We huddled up and held a brief Secret Liberal Conspiracy planning meeting.
"Their monster, their mess," a handful of us said firmly, because some of us are awesome at messaging!
"But they're our allies now," the savvy Liberal media elite said.
Are you fucking kidding me? They loathe us. They've built careers out of loathing us. They'll turn on us first chance they get.
"What do you think of Trump?" the savvies yelled through the door.
"Trump? We hate that guy! Now let us in!" came the yell back.

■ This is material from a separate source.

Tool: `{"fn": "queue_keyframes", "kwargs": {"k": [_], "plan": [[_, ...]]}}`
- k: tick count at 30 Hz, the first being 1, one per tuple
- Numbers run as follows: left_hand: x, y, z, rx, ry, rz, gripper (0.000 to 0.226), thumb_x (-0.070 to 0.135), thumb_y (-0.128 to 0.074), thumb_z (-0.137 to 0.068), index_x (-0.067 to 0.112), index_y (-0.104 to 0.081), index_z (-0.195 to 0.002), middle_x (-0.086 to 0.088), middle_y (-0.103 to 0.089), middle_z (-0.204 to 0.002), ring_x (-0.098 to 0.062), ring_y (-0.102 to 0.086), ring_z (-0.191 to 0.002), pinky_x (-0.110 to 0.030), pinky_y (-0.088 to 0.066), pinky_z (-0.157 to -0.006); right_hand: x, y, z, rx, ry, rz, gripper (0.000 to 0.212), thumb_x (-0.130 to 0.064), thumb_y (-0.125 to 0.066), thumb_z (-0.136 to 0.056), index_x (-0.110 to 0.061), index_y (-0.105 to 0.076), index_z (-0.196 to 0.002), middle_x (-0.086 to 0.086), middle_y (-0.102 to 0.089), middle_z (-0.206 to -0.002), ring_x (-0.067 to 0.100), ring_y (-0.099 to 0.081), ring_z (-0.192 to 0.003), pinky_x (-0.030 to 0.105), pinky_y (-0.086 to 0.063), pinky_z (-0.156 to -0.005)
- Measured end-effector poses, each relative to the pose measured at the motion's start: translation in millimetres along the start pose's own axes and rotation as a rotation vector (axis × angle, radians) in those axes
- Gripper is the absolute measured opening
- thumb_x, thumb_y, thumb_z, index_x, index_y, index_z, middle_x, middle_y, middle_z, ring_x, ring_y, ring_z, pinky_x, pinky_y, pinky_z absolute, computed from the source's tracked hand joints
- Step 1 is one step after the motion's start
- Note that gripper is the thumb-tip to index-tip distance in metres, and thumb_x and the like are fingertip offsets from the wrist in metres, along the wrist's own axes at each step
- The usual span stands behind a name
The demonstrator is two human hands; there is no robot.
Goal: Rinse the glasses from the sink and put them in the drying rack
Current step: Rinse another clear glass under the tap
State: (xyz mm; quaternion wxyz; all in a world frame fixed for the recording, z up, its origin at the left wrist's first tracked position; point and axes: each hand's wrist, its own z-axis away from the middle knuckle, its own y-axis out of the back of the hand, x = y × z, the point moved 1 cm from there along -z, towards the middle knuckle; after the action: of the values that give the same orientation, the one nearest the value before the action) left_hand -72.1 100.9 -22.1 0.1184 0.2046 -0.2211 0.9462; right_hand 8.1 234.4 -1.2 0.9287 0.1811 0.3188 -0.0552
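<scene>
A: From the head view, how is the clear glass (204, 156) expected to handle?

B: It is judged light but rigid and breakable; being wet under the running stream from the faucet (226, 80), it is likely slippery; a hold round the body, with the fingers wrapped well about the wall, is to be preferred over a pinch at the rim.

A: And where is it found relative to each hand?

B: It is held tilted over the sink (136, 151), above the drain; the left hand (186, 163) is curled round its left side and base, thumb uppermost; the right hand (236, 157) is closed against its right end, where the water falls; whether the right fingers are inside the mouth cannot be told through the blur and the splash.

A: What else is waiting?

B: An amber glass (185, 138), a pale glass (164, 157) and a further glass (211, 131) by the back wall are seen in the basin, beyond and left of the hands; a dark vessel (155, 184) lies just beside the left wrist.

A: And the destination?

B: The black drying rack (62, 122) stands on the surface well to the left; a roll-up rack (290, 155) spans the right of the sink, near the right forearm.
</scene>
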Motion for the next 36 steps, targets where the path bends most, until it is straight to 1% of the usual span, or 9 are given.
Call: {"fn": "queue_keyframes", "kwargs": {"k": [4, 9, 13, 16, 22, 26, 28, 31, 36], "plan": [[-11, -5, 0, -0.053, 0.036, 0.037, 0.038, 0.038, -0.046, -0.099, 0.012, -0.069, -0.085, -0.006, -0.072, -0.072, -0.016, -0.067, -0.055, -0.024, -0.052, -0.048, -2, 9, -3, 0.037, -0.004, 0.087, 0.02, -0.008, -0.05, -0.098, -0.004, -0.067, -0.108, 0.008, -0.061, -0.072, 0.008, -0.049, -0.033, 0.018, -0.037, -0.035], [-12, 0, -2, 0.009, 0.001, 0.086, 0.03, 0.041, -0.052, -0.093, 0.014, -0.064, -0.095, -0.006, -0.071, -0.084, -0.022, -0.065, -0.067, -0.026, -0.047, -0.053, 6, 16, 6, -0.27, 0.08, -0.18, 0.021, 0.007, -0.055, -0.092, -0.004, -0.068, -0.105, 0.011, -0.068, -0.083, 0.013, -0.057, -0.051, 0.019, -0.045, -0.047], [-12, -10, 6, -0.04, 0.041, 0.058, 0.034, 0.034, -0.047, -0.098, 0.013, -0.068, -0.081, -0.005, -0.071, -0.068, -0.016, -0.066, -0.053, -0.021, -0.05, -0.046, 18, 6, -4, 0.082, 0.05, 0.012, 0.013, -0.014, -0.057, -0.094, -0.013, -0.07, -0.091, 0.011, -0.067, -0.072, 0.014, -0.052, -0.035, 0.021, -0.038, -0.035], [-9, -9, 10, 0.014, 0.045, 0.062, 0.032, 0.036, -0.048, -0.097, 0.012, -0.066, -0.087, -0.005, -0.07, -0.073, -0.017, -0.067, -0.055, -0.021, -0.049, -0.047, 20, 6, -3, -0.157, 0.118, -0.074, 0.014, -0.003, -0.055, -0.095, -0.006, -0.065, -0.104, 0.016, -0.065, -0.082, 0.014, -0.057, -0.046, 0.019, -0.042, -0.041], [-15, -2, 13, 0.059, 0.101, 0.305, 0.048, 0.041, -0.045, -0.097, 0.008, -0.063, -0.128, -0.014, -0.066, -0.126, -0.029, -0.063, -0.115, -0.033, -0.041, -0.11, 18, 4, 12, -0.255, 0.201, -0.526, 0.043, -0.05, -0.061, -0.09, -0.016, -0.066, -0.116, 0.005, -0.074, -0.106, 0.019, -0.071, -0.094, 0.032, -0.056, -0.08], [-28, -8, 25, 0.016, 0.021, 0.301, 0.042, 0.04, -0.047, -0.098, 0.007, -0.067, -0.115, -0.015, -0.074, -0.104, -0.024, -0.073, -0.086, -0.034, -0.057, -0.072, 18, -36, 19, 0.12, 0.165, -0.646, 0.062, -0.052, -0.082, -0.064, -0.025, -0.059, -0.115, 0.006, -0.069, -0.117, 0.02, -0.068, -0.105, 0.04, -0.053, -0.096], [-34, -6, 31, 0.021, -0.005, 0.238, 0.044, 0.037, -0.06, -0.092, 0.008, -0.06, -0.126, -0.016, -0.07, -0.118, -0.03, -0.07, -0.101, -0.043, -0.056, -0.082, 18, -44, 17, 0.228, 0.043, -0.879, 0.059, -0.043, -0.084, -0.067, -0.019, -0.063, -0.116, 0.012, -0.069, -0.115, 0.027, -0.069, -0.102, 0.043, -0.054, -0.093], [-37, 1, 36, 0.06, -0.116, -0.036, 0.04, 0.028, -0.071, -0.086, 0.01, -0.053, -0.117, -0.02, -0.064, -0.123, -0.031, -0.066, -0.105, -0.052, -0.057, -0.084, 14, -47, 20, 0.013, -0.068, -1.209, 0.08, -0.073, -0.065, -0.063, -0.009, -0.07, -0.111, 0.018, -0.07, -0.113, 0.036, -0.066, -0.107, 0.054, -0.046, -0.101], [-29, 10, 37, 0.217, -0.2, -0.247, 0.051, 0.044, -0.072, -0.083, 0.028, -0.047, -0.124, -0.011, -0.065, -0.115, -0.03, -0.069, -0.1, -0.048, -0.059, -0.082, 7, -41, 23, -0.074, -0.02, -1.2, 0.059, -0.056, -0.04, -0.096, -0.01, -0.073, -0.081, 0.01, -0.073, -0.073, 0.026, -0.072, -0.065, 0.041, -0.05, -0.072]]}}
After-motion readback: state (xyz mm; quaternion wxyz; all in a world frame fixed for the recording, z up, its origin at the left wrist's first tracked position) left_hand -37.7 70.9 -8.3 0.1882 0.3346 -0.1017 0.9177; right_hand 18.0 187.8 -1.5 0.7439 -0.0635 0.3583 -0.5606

"See? Anyone who says they hate Trump is automatically a trusted ally," said the savvies.
But... but...
And they opened the door and in came the wretched wingnut refuse to our
teeming shore.
Like a wave they came.
Someone knocked the tasteful "What Digby Said" plaque off of one wall.
Someone else picked it up.
"Who's this guy?" he asked. "What shows is he on?"
"Who's this guy?" he asked. "What shows is he on?"
I helpfully explained that Digby was a brilliant OG female blogger who wasn't on any of the "shows".
"No wonder I never heard of him," he shrugged and dropped the plaque back to the floor.
A little further down the hall the same scene was repeated with the framed, signed copy of Steve Gilliard's monumental "Fighting Liberal" post. Who was this person? Why were they unknown if they were so great? And so forth.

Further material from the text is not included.